▸ **HOW TO COMPLETE THIS TASK**:
Restate word for word the line containing "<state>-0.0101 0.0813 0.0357" and every following line in the material below, up to and including the last one.

▸ **MATERIAL SHOWN**:

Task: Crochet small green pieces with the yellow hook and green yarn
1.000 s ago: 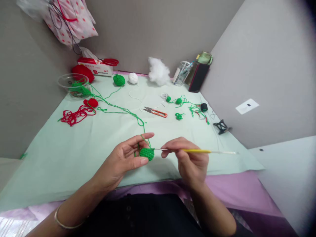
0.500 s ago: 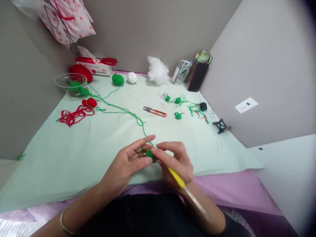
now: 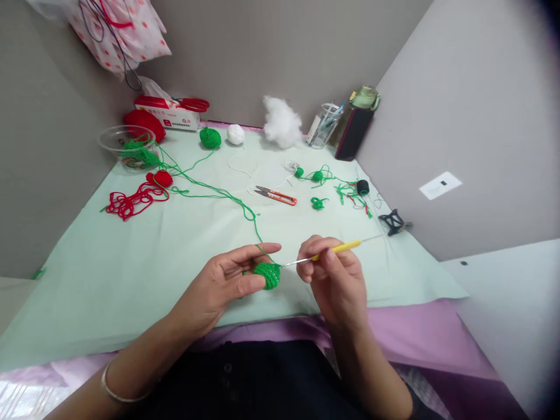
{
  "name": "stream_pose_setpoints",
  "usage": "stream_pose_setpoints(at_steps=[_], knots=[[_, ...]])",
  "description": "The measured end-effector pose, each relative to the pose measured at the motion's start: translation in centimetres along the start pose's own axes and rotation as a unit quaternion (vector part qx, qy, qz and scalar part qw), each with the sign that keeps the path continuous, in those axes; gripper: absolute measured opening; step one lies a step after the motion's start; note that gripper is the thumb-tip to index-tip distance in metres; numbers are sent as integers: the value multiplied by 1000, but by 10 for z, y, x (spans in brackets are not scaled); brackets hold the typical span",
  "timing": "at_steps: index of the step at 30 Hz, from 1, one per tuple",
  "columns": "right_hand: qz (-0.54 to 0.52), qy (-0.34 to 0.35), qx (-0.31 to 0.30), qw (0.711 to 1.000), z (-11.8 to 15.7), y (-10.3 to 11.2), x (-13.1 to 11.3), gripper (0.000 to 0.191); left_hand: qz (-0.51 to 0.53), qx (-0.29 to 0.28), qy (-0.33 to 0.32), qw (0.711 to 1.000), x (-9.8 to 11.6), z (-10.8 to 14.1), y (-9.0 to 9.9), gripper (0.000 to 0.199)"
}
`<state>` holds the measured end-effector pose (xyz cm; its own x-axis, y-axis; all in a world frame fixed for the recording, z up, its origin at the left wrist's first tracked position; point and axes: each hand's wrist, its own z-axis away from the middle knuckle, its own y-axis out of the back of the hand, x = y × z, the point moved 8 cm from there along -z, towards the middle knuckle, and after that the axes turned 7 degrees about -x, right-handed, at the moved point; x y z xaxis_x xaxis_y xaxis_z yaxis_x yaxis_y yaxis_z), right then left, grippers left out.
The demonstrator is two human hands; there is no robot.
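Observation:
Between thumb and fingers, my left hand (image 3: 230, 279) pinches a small rounded green crochet piece (image 3: 268, 275). Green yarn (image 3: 255, 224) runs from the table over my left index finger to the piece. My right hand (image 3: 335, 277) is closed on the yellow grip of a crochet hook (image 3: 345, 247). The hook's thin metal shaft points left, and its tip meets the upper right edge of the green piece. Both hands are above the front part of the table.
Orange thread snips (image 3: 276, 196) lie mid-table. Red yarn (image 3: 135, 201) and a clear tub (image 3: 126, 146) are on the left; green (image 3: 210, 137) and white yarn balls (image 3: 235, 135) and white stuffing (image 3: 281, 123) stand behind. Black thread (image 3: 362, 187) and a black stand (image 3: 394, 222) are on the right.
My right hand has moved right, away from my left fingers, and the hook has swung from slanting down toward me to nearly level. More of the green crochet piece shows.

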<state>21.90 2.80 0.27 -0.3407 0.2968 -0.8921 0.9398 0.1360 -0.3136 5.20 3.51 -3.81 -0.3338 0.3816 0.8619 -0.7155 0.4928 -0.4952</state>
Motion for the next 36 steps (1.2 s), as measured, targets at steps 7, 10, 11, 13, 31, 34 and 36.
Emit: stream_pose_setpoints(at_steps=[7, 10, 11, 13, 31, 34, 36], knots=[[102, 36, -70, 992, 5, -12, 4, 17, -77, 11, 0, 997, 3, -1, -4, 59], [11, -17, -58, 998, 1, -9, 14, 15, -133, 23, -20, 991, 11, 1, -3, 59], [-15, -38, -54, 998, -1, -9, 17, 16, -153, 28, -30, 987, 14, 2, -2, 57], [-49, -72, -48, 995, -3, -8, 21, 19, -188, 31, -47, 981, 19, 3, -1, 54], [188, 14, -165, 968, -1, -14, -11, 22, -289, 30, -73, 954, 27, 3, 1, 47], [211, 28, -181, 960, -1, -16, -11, 22, -303, 23, -75, 950, 26, 2, 3, 46], [239, 60, -192, 950, 2, -20, -12, 21, -300, 26, -71, 951, 27, 2, 4, 47]])
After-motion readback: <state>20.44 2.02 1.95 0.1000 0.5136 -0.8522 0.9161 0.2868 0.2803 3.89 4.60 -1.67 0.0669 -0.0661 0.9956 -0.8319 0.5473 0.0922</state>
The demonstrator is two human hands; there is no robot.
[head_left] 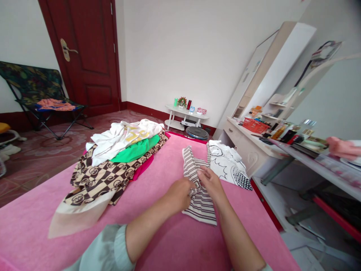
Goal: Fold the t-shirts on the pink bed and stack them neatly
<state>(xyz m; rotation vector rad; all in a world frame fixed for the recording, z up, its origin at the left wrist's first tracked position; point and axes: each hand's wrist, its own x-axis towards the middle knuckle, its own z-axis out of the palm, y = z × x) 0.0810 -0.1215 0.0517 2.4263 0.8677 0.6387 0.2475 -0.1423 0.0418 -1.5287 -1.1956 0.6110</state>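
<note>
A brown-and-white striped tank top (200, 207) lies on the pink bed cover, its two strap-like parts pointing away from me. My left hand (182, 194) is closed on the fabric around its middle, where the cloth is bunched. My right hand (209, 181) pinches the top's right side, a little farther from me, with the fingertips partly hidden. Just right of the top, and meeting its far strap, is a white garment (228, 163) with black line drawings, laid fairly flat.
To the left, a heap holds a white shirt (124, 137), a green garment (137, 148) and a brown-checked cloth (101, 178). A dressing table (248, 141) with a red basket (255, 125) and bottles stands right. Beyond the bed are a low shelf (184, 111) and folding chair (34, 88).
</note>
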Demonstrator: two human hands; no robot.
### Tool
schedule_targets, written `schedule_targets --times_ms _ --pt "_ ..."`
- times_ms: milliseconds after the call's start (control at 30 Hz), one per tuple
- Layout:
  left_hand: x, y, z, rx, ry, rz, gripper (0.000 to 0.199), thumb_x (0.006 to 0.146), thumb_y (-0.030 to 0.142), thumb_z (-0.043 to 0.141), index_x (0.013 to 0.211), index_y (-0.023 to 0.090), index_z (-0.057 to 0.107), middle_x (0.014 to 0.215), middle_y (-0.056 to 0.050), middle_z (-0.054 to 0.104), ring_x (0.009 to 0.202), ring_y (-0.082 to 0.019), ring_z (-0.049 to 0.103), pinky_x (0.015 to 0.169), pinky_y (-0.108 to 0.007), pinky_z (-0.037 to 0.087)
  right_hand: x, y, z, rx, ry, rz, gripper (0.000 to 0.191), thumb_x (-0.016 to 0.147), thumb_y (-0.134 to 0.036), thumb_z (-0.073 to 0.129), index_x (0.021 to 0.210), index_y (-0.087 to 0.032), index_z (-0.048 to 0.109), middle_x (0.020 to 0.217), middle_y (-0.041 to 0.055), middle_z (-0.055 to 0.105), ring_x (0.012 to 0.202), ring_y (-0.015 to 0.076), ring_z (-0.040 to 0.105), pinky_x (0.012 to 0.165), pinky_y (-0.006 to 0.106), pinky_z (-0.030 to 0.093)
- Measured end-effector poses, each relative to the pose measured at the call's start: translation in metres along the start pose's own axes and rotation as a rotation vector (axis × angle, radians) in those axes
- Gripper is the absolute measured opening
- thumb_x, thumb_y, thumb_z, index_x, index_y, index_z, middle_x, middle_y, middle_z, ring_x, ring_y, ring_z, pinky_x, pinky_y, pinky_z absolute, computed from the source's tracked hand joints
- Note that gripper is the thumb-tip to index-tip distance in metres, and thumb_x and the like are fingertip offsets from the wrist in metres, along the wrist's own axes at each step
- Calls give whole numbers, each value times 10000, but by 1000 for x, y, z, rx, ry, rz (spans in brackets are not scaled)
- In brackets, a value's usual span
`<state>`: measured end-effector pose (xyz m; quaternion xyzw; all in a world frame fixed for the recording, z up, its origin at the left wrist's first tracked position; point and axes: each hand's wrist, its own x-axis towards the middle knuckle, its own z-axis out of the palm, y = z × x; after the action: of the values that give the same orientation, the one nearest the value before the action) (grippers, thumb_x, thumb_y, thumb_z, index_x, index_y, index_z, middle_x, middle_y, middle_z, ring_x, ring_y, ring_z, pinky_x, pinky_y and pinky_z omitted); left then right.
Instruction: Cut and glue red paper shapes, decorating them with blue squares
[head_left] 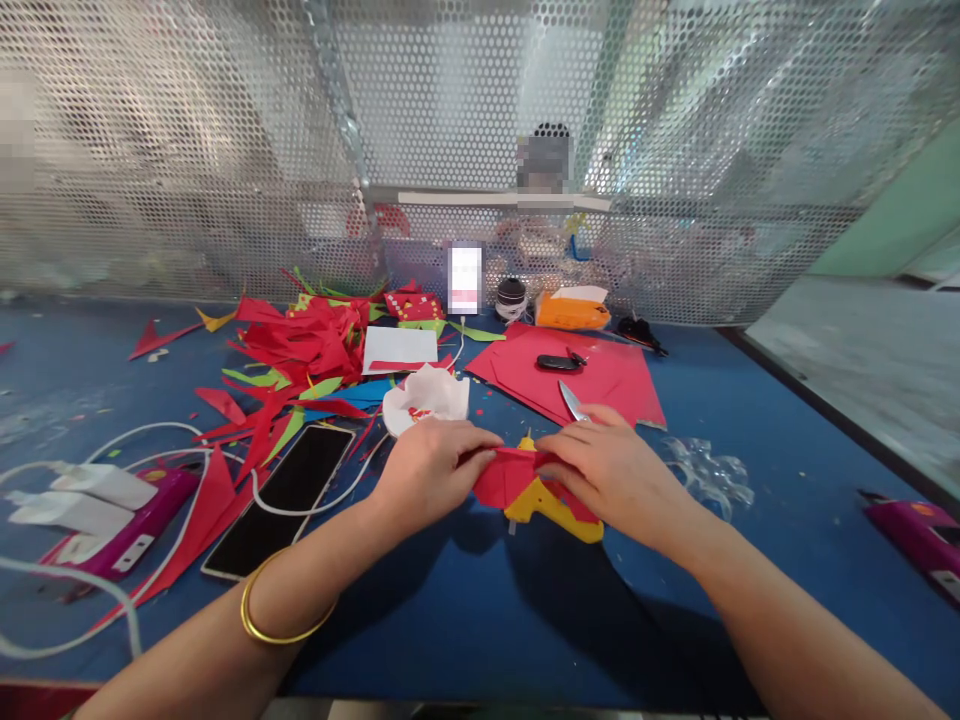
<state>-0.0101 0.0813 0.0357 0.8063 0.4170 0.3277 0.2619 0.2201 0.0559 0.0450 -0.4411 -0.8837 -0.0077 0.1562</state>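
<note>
Between my two hands is a folded piece of red paper (507, 478). My left hand (435, 465) pinches its left upper edge with thumb and fingers. On the right side, my right hand (611, 475) grips the same paper, and its fingers hide part of it. Just below and behind the paper lies a yellow glue gun (551, 508), its nozzle pointing away from me. A metal blade (571, 400), perhaps of scissors, shows beyond my right fingers. Past my left hand sits a white crumpled paper cup shape (427, 393) with small red bits inside.
Red paper sheets (615, 375) lie behind my right hand, a black key fob (559, 362) on them. Red scraps (300, 340) pile at the back left. A black phone (289, 500), white cables and a purple power strip (150, 520) are left; clear plastic rings (709, 475) lie right.
</note>
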Motion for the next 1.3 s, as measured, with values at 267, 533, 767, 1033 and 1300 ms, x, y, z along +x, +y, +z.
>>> schedule_targets --times_ms 267,533,767,1033,1300 --pt "0 12 -7 -72 573 117 614 678 258 830 1259 272 632 1379 -87 575 1304 -311 469 1106 -419 341 -3 8 -1 522 -20 402 153 865 -315 586 868 -257 728 823 12 754 743 211 674 667 324 468" --pt "3 11 10 -856 433 -313 212 900 366 602 984 177 647 991 -68 703 823 -173 671 710 -282 542 2 -14 16 1825 -78 810 263 690 -371 825 812 -162 721 631 -22 637 479 81 556 496 218 457" --pt "3 15 19 -1320 136 -585 255 912 321 575 1035 146 716 1045 -121 758 949 -214 716 808 -293 550 1 -35 42 2186 -137 856 239 716 -284 837 844 -130 706 655 -42 607 534 51 572 551 172 480" --pt "2 15 21 -1353 203 -601 335 948 398 531 1031 127 710 924 -104 763 818 -192 726 789 -297 568 -1 -52 48 2172 -92 907 245 683 -258 850 825 -127 698 646 -35 631 544 70 604 563 188 494" --pt "-7 30 21 -1241 203 -559 451 769 248 750 1197 186 624 1033 -74 733 828 -187 695 758 -299 552 0 -59 50 1968 4 822 260 691 -348 819 824 -181 671 707 -14 671 638 123 638 655 255 503"
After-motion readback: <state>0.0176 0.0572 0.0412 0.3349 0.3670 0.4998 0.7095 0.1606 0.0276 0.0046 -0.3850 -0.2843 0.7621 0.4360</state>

▸ **ANSWER AREA**:
<state>-0.0101 0.0813 0.0357 0.8063 0.4170 0.3277 0.2619 0.2201 0.0559 0.0450 -0.4411 -0.8837 -0.0077 0.1562</state>
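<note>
Between my two hands is a folded piece of red paper (507, 478). My left hand (435, 465) pinches its left upper edge with thumb and fingers. On the right side, my right hand (611, 475) grips the same paper, and its fingers hide part of it. Just below and behind the paper lies a yellow glue gun (551, 508), its nozzle pointing away from me. A metal blade (571, 400), perhaps of scissors, shows beyond my right fingers. Past my left hand sits a white crumpled paper cup shape (427, 393) with small red bits inside.
Red paper sheets (615, 375) lie behind my right hand, a black key fob (559, 362) on them. Red scraps (300, 340) pile at the back left. A black phone (289, 500), white cables and a purple power strip (150, 520) are left; clear plastic rings (709, 475) lie right.
</note>
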Motion for the next 1.3 s, as measured, with values at 267, 533, 767, 1033 and 1300 ms, x, y, z along +x, +y, +z.
>>> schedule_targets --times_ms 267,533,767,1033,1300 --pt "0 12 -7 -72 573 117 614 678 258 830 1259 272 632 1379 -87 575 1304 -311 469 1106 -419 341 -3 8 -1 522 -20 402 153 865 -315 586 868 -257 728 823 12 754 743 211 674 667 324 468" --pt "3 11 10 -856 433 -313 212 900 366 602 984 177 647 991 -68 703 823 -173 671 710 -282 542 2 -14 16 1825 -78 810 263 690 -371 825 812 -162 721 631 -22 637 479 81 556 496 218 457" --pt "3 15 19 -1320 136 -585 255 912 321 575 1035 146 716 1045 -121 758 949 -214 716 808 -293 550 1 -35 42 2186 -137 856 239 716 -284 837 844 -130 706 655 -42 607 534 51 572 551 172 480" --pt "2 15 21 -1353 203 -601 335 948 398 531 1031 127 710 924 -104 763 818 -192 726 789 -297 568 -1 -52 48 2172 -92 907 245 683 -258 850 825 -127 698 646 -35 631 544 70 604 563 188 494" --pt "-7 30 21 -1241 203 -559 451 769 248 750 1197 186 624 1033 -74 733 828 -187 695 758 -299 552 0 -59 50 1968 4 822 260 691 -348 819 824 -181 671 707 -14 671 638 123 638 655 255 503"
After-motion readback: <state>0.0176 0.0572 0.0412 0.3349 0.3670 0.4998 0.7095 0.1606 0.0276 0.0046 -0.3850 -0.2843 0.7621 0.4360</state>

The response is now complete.